Clara Gathright Cook: Pioneer Physician and Educator (1882–1970)


By: Laurie E. Jasinski

Published: February 19, 2025

Updated: February 19, 2025

Clara Gathright Cook, physician and educator, was born on February 19, 1882, in Bloomfield, Mississippi. She was the daughter of James Edward Cook and Augusta Ann (Rosser) Cook. Genealogy records indicate that she had at least two brothers and two sisters—one sister, Bertha, was her twin. She was also reportedly a descendant of Thomas Gathright, first president of the Agricultural and Mechanical College of Texas (now Texas A&M University). By the time of the 1900 census the Cook family was living in Hearne, Texas, in Robertson County, where Clara was listed as a student. By 1906 she had moved, presumably with her parents, to Austin, where she worked as a teacher. The 1909 city directory listed her as a teacher at the Fulmore school, and her father was a teacher at the Kelley school. Her twin sister, Bertha, was also listed as an educator.

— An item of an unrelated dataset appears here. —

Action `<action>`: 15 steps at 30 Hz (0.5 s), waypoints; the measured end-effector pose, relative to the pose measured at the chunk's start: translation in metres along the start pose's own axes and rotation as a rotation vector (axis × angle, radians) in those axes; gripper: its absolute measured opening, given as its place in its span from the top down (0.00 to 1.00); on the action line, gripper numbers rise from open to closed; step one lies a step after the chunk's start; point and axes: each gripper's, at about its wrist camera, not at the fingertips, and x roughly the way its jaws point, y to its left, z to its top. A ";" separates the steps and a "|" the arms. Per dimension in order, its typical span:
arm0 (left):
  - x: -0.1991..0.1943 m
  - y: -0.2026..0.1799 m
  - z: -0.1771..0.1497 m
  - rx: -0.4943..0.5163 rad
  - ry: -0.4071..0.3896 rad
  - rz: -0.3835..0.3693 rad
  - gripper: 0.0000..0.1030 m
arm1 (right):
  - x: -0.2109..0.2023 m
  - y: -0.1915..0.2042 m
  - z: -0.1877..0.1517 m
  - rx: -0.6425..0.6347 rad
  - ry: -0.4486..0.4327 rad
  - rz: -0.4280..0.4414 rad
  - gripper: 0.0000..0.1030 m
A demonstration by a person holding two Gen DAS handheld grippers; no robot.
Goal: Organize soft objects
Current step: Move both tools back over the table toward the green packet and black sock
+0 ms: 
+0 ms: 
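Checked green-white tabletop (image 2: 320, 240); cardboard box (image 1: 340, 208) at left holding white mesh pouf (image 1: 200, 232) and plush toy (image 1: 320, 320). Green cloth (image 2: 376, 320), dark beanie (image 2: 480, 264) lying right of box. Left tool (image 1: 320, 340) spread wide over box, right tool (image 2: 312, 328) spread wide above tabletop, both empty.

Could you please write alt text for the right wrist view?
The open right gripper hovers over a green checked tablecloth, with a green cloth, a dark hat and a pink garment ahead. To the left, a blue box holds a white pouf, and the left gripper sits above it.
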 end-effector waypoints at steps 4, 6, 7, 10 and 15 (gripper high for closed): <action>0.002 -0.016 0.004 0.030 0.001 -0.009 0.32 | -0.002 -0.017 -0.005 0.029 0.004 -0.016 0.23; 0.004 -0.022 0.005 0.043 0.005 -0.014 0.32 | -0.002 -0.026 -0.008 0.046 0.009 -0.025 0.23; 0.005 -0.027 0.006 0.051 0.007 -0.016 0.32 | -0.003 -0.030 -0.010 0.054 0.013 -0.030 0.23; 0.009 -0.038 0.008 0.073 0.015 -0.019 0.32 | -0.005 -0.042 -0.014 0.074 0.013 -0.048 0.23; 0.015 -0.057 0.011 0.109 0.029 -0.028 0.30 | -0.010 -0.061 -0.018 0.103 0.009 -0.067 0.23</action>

In 1911 Clara Cook was a medical student at the Medical Department of the University of Texas (now University of Texas Medical Branch) in Galveston. She graduated with her medical degree on May 30, 1914, and received her state license on June 25, 1914. Biographical anthologies indicate that she served a residency at Memorial Hospital in Worcester, Massachusetts. She also served at New England Hospital in Boston and attended clinics at Children’s Hospital at Harvard Medical College. In 1915 Cook was living in San Antonio and applied for membership to the Bexar County Medical Society. On her application she stated that she had established an office in the Gibbs Building downtown and was limiting her practice to the treatment of women and children. She was elected to membership into the society on December 23, 1915.

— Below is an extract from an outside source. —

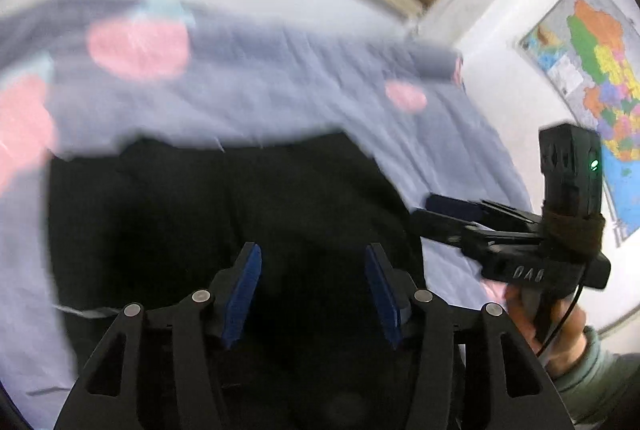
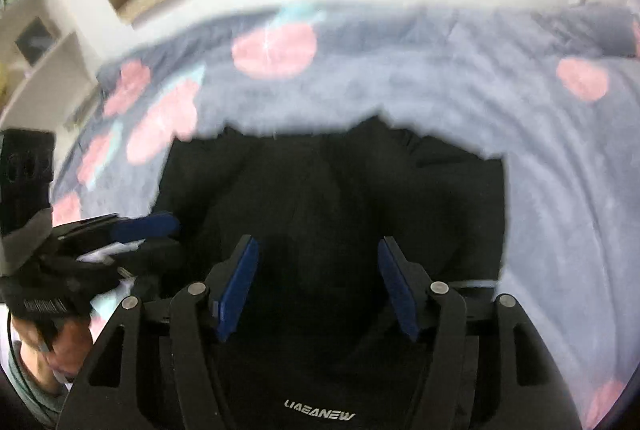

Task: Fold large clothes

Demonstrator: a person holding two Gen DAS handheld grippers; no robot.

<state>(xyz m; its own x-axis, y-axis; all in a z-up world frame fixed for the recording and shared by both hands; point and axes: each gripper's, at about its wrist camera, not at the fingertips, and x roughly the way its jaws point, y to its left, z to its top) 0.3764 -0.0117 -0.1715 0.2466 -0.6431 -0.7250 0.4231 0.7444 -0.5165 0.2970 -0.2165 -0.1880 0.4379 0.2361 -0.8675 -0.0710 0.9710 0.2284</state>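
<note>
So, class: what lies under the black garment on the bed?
The black garment lies on a grey bedcover printed with pink fruit, which shows around its far edge and both sides. Whatever sits directly beneath the cloth is covered and cannot be seen.

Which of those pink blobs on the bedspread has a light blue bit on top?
On the bedspread, the big pink blob at top centre in the right wrist view; a pale blue patch caps it, unlike the plain blob at right.

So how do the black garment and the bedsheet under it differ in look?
The garment is plain black; the bedsheet is pale lilac-grey with pink round prints. The garment covers only the near middle; the bedsheet spreads out past it on three sides. Both lie flat and look creased, though blur hides detail.
</note>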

During World War I, Cook was one of many Bexar County Medical Society members to pause her medical practice to do service overseas for the war effort. By late February 1918 she received her passport and soon traveled to France where she was attached to the American Woman’s Hospitals Associations within the Red Cross. In this capacity, she served as a physician for refugee children in France. She served until December 1918 and then returned to San Antonio, where she resumed her medical practice in the Gibbs Building. She also served on the pediatric staff of the new Robert B. Green Hospital and held this position until 1935. By 1920 Cook was the assistant to the “City Physician” in the Alamo City.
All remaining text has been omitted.